_Task directions_. In the data below, find every line with the string "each" and pull it out.

_Data below_.
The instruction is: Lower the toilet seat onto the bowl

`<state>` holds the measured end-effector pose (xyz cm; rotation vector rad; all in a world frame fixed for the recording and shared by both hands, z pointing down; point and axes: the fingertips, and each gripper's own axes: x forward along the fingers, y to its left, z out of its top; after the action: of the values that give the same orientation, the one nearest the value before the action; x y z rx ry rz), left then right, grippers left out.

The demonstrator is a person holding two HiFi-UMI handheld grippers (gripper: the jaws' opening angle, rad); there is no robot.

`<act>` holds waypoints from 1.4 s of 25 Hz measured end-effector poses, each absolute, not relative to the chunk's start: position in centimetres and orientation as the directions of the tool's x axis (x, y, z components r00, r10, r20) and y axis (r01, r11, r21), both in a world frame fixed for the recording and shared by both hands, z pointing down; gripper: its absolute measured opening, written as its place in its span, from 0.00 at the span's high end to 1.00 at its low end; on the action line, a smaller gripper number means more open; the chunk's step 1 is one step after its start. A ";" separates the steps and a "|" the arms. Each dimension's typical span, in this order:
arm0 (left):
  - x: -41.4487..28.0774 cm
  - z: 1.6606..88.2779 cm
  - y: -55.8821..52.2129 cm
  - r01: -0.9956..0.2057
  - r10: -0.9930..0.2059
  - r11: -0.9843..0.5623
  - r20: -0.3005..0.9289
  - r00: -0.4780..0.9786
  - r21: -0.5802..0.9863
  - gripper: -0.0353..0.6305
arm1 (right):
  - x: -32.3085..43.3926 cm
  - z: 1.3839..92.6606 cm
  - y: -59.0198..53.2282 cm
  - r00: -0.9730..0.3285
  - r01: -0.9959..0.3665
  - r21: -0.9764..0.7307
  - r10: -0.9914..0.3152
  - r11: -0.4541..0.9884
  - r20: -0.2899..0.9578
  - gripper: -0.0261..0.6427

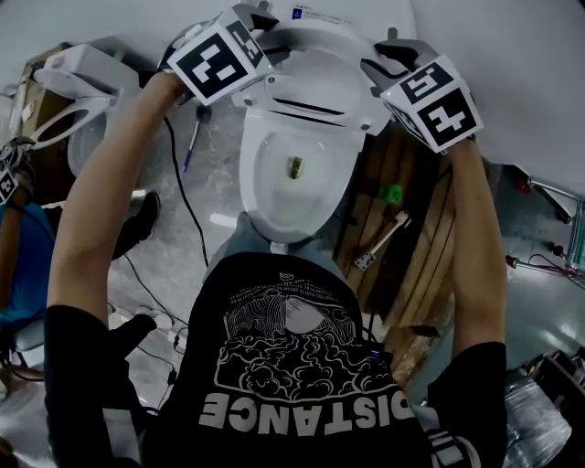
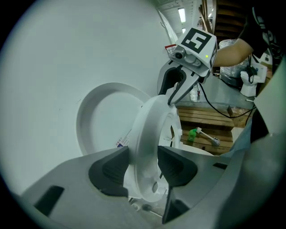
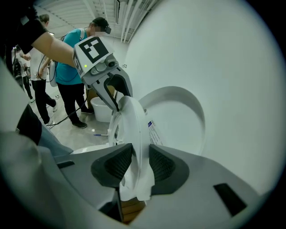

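Note:
The white toilet bowl (image 1: 260, 196) stands open below me. Its seat (image 1: 320, 91) is raised and tilted a little forward of the lid (image 1: 340, 27), which leans on the wall. My left gripper (image 1: 251, 32) holds the seat's left rim, and my right gripper (image 1: 395, 57) its right rim. In the left gripper view the seat rim (image 2: 149, 120) runs between the pads (image 2: 109, 172), which touch it on both sides, with my right gripper (image 2: 178, 91) at the far side. In the right gripper view the pads (image 3: 163, 165) press on the seat (image 3: 134, 120), and my left gripper (image 3: 117, 96) shows opposite.
A second toilet (image 1: 73, 110) stands at the left. A pen (image 1: 192, 146) and black cables (image 1: 178, 196) lie on the floor. Right of the bowl is a wooden pallet (image 1: 416, 265) with a green item (image 1: 391, 193). People (image 3: 73, 71) stand behind, and the white wall is close.

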<state>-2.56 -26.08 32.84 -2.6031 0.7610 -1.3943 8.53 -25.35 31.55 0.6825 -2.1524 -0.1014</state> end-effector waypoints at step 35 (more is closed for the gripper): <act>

_Answer section_.
`<state>` holds the measured end-effector pose (xyz cm; rotation vector rad; all in a world frame fixed for the recording and shared by both hands, z pointing down; point and axes: the fingertips, and each gripper's own axes: x forward along the fingers, y to its left, z out of its top; after the action: of the values that give the same orientation, the one nearest the value before the action; x y z rx ry rz), left then right, grippers left out.
`<act>` holds waypoints from 1.4 s of 25 Hz measured end-effector poses, each absolute, not relative to the chunk's start: position in centimetres and orientation as the directions of the tool's x axis (x, y, z components r00, r10, r20) and y axis (r01, r11, r21), both in a world frame fixed for the recording and shared by both hands, z pointing down; gripper: its absolute measured opening, written as its place in its span, from 0.00 at the span's high end to 1.00 at its low end; on the action line, a smaller gripper number means more open; the chunk's step 1 is one step after its start. A ";" separates the steps and a "|" the arms. Each dimension's typical span, in this order:

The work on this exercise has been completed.